« Prêts! Action! »
Il y a eu beaucoup de films qui s’intéressent à la manière de réaliser des films, que ce soit des biopics (Chaplin), des films parlant d’une époque précise du cinéma (Babylon), des introspections sur l’art (8½) ou bien tout simplement des films relatant l’histoire d’un tournage (La nuit américaine). Dans ce dernier cas, le film se focalise surtout sur le personnage du réalisateur, étant celui responsable de toute la logistique du tournage et qui reçoit tout le stress lié aux malheurs qui surviennent. Mais il est rare que le focus soit sur une autre fonction d’un plateau. Ce serait bien d’avoir le point de vue d’un acteur tentant de comprendre le film, d’un directeur de la photo qui sert d’intermédiaire à la vision du réalisateur ou, encore mieux, celui du cascadeur.
Ce dernier a la tâche complexe de rendre des scènes d’action convenables à l’écran, ce qui demande toute une logistique et une sécurité à appliquer de son côté. On a certes eu The Fall Guy avec Ryan Gosling, mais c’était plus un contexte pour expliquer les capacités d’actioner du protagoniste et moins une façon de découvrir le fonctionnement d’un film. Mais à Hong Kong, il y a une grande histoire avec le métier de cascadeur, avec des grandes vedettes comme Jackie Chan, Sammo Hung ou Jet Li qui sont connus pour leurs cascades impressionnantes. Il fallait juste patienter pour qu’un réalisateur fasse un film sur le sujet. Ça sera finalement deux réalisateurs, soit Herbert Leung Koon-Shun et Albert Leung Koon-Yiu, qui mettront le sujet en avant avec leur premier long-métrage, le bien nommé Stuntman.
Sam est un ancien chorégraphe d’action de l’âge d’or du cinéma hongkongais reconnu, mais qui a la réputation de mettre son équipe en danger en chorégraphiant des cascades très risquées, dont une qui a paralysé un de ses élèves. Retiré de l’industrie, il y retournera lorsqu’un ami lui demandera de chorégraphier les scènes d’action de son nouveau film qui met en scène Wai, un ancien membre de l’équipe de Sam qui est devenu une superstar. Ce dernier accepte et amène Long, un nouveau disciple. Cependant, la méthode de travail de Sam clash avec les méthodes plus sécuritaires promues par Wai.
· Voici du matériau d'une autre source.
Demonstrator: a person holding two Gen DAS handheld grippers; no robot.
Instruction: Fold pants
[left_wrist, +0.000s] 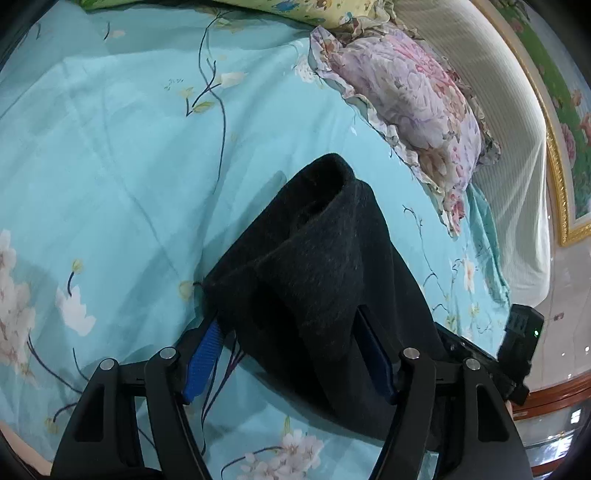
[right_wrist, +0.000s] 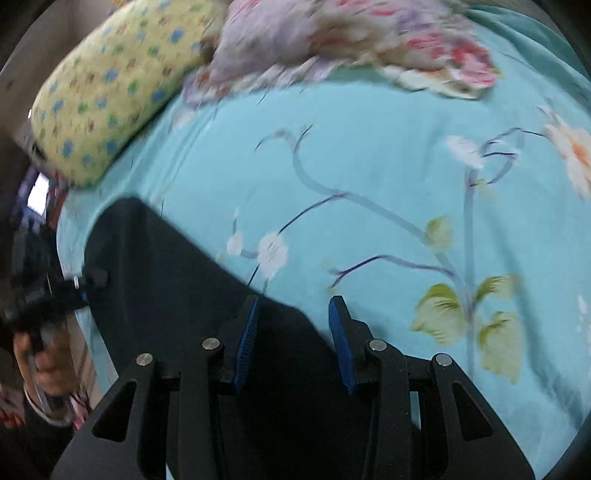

Le film se veut une lettre d’amour aux cascadeurs des grands classiques hongkongais des années 80 et 90, qui ont mis en scène parmi les cascades les plus spectaculaires de l’histoire du cinéma, mais pas sans blessures importantes, comme peut le prouver Jackie Chan. C’est là tout le débat moral du film : le risque pour la beauté du film ou bien la sécurité avant tout, Sam étant un vieux de la vieille dont la méthode de travail est certes discutable, mais qui lui a permis de signer des grands classiques, alors que Wai, témoin des abus de son mentor, prône une approche plus sécuritaire et rapide, mais moins spectaculaire. Au milieu de tout ça se situe Long, faisant partie de la nouvelle génération, mais nostalgique des grands films de l’époque, créant ainsi sa propre approche.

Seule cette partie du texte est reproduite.